Tanks to Its Moon. Though the party is supreme in Russia, a surprising degree of independence is allowed the academy in scientific matters. With notably few exceptions—mostly in nonscientific fields —the academy elects its members on the basis of merit. It not only directs the policies of the twelve "sister academies" of the various republics, it runs at least 126 research institutes, and to a large extent governs the work of more than 200,000 scientists and technicians. Its institutes probe into everything from weather control and ionospheric explorations above the Antarctic icecap to elaborate schemes for landing electronic-guided tanks on the moon. It sponsors as many as 100 field expeditions at a time, one of which last year discovered in Siberia what may be the largest diamond field in the world. It is the goad, guide and guardian of Russia's most impressive national effort.

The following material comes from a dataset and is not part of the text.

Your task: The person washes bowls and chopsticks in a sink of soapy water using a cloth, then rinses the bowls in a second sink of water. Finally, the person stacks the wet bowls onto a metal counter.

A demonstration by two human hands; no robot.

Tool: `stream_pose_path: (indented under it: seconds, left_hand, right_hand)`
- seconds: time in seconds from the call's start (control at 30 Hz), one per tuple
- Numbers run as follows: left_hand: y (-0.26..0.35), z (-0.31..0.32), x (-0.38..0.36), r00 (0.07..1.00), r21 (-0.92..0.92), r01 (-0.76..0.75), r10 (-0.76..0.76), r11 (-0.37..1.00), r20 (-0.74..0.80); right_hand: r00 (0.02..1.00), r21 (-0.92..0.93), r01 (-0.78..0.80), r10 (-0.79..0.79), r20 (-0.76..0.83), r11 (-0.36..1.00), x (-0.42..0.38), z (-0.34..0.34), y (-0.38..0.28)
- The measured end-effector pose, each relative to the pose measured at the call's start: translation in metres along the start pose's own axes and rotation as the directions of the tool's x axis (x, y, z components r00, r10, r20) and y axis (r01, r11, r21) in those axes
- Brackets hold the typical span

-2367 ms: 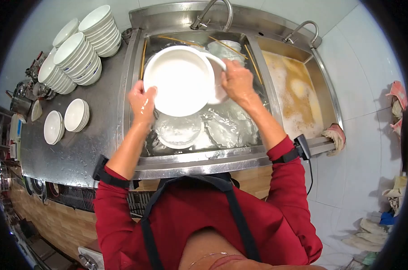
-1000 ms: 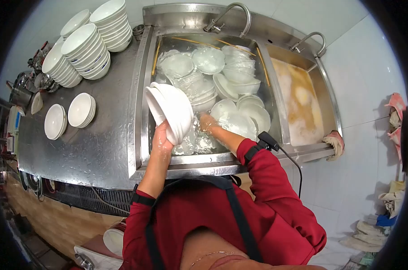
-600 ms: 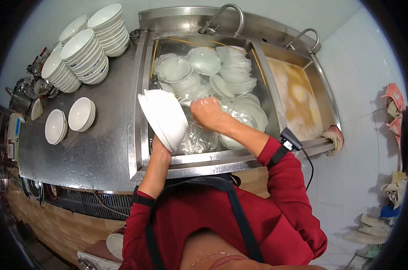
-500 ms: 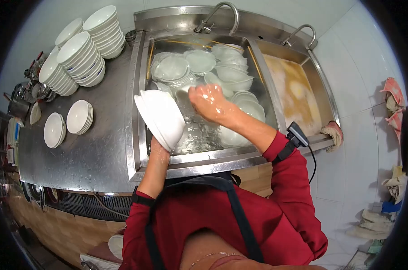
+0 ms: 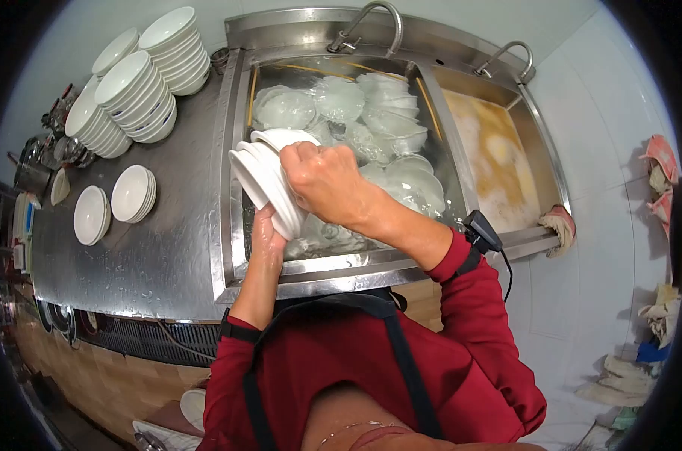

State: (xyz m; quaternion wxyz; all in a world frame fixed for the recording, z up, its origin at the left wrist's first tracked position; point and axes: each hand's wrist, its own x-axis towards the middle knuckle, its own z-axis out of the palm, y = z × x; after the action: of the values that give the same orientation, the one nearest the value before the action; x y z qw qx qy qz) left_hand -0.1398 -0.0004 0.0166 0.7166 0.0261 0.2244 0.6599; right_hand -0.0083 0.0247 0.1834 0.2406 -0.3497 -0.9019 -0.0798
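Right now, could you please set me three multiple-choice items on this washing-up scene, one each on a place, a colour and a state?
1. Where do the tall stacks of bowls stand?
A. on the counter left of the sink
B. in the soapy basin
C. on the floor

2. What colour are the person's sleeves?
A. blue
B. red
C. white

3. How is the small stack of bowls held?
A. lying flat under water
B. resting on the counter
C. tilted on edge above the water

Answers: 1 A, they stand on the steel counter; 2 B, both sleeves are red; 3 C, the left hand holds it from below and the right hand rests against it.
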Motion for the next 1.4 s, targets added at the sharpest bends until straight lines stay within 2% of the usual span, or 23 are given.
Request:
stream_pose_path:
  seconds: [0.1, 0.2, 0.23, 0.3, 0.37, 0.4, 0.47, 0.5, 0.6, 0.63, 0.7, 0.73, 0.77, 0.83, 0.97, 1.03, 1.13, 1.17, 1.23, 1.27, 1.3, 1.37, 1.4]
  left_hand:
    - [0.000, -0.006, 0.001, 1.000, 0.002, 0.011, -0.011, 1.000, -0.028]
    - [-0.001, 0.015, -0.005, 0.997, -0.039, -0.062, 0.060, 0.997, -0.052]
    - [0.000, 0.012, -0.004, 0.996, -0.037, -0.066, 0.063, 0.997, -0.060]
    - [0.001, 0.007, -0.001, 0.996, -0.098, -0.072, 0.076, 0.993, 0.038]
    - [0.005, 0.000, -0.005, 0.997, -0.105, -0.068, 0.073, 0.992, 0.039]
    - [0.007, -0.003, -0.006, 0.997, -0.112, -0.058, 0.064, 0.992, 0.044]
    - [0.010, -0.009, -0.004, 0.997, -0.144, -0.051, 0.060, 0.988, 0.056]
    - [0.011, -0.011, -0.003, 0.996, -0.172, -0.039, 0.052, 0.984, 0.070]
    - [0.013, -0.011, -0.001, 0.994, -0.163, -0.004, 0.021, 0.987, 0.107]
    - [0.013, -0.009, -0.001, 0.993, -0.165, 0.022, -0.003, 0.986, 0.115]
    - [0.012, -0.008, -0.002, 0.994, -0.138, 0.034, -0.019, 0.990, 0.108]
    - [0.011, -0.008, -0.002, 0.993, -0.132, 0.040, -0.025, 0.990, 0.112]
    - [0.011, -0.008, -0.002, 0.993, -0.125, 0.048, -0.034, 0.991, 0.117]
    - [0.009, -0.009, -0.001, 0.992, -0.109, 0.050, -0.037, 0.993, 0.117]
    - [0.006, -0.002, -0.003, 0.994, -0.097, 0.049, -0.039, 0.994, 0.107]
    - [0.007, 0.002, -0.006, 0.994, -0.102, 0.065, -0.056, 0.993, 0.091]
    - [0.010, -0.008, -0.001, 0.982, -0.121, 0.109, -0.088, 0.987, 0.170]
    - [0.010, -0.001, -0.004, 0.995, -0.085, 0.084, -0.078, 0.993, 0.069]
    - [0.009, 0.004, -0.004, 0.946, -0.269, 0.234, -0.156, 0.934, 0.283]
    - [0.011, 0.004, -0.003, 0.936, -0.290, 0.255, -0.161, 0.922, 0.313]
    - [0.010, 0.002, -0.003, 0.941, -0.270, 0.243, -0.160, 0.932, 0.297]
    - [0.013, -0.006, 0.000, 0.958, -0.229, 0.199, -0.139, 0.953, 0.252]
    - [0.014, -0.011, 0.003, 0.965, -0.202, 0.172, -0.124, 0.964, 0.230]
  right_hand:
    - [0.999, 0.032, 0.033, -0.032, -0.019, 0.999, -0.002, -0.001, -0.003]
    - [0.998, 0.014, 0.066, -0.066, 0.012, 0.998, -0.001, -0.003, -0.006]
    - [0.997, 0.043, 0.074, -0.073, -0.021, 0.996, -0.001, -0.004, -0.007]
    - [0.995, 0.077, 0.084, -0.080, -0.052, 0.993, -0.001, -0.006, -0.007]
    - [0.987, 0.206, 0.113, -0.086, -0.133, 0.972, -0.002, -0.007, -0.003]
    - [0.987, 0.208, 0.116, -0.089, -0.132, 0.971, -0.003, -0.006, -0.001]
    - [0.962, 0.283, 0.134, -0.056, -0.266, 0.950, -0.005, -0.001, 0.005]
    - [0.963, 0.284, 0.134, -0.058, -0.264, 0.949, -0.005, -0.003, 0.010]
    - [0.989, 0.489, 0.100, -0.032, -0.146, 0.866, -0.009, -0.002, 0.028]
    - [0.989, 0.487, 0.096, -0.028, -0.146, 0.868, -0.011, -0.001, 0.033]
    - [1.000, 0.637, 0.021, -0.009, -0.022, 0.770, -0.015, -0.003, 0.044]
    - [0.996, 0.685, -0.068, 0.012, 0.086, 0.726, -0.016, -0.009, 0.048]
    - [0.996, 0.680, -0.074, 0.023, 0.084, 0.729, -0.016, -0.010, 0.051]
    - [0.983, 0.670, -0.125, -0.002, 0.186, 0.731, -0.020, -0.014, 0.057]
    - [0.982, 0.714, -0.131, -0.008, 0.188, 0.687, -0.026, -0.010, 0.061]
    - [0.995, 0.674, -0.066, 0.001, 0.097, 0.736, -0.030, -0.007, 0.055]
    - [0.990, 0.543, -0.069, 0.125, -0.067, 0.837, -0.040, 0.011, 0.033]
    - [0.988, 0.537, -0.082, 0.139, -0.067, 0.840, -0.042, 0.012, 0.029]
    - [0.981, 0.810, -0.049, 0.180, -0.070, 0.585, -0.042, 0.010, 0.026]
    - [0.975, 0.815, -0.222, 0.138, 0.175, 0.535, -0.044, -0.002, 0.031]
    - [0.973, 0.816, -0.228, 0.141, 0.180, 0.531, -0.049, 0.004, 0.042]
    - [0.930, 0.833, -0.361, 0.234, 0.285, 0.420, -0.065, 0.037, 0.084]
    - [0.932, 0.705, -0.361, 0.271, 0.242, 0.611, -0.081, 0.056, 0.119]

Viruses & Reflexes. Before the reign of Peter the Great, who founded the Imperial Academy in 1724, Russia's cultural life lay smothering under a blanket of religious orthodoxy that considered everything non-Russian as heresy and the work of such men as Copernicus as "the craft of the Devil.'' The first academicians were mostly from the West, but whether Russian or not, they soon acquired the special place in society that they hold today. Though a practical man, Czar Peter fully realized the value of research that might not bring immediate benefits. As a result, from the days of the early academy's great all-round genius Mikhail Lomonsov —poet, pioneer physical chemist, physicist, reformer of the language, and "father of the new Russian literature"—Russian science has flourished even under the most stifling of dictatorships.

"It is remarkable how few people realize that the Russian scientific tradition goes back so far," says Mathematician Richard Bellman of the Rand Corp. "In some fields, we've always been behind." It was the 19th century Russian Botanist Dmitry Ivanovsky who discovered the first plant virus. Dmitry Pryanishnikov originated soil research, and world-famed Dmitry Mendeleev charted the elements and drew up the periodic scale still found in every high school laboratory. Had Aleksandr Popov worked a bit faster, he might well have wrested from Marconi credit for inventing the radio. In 1904 Ivan Pavlov won a Nobel Prize for his work on the conditioned reflex, and four years later, Ilya Mechnikov won another for his studies of the destruction of bacteria by white blood cells.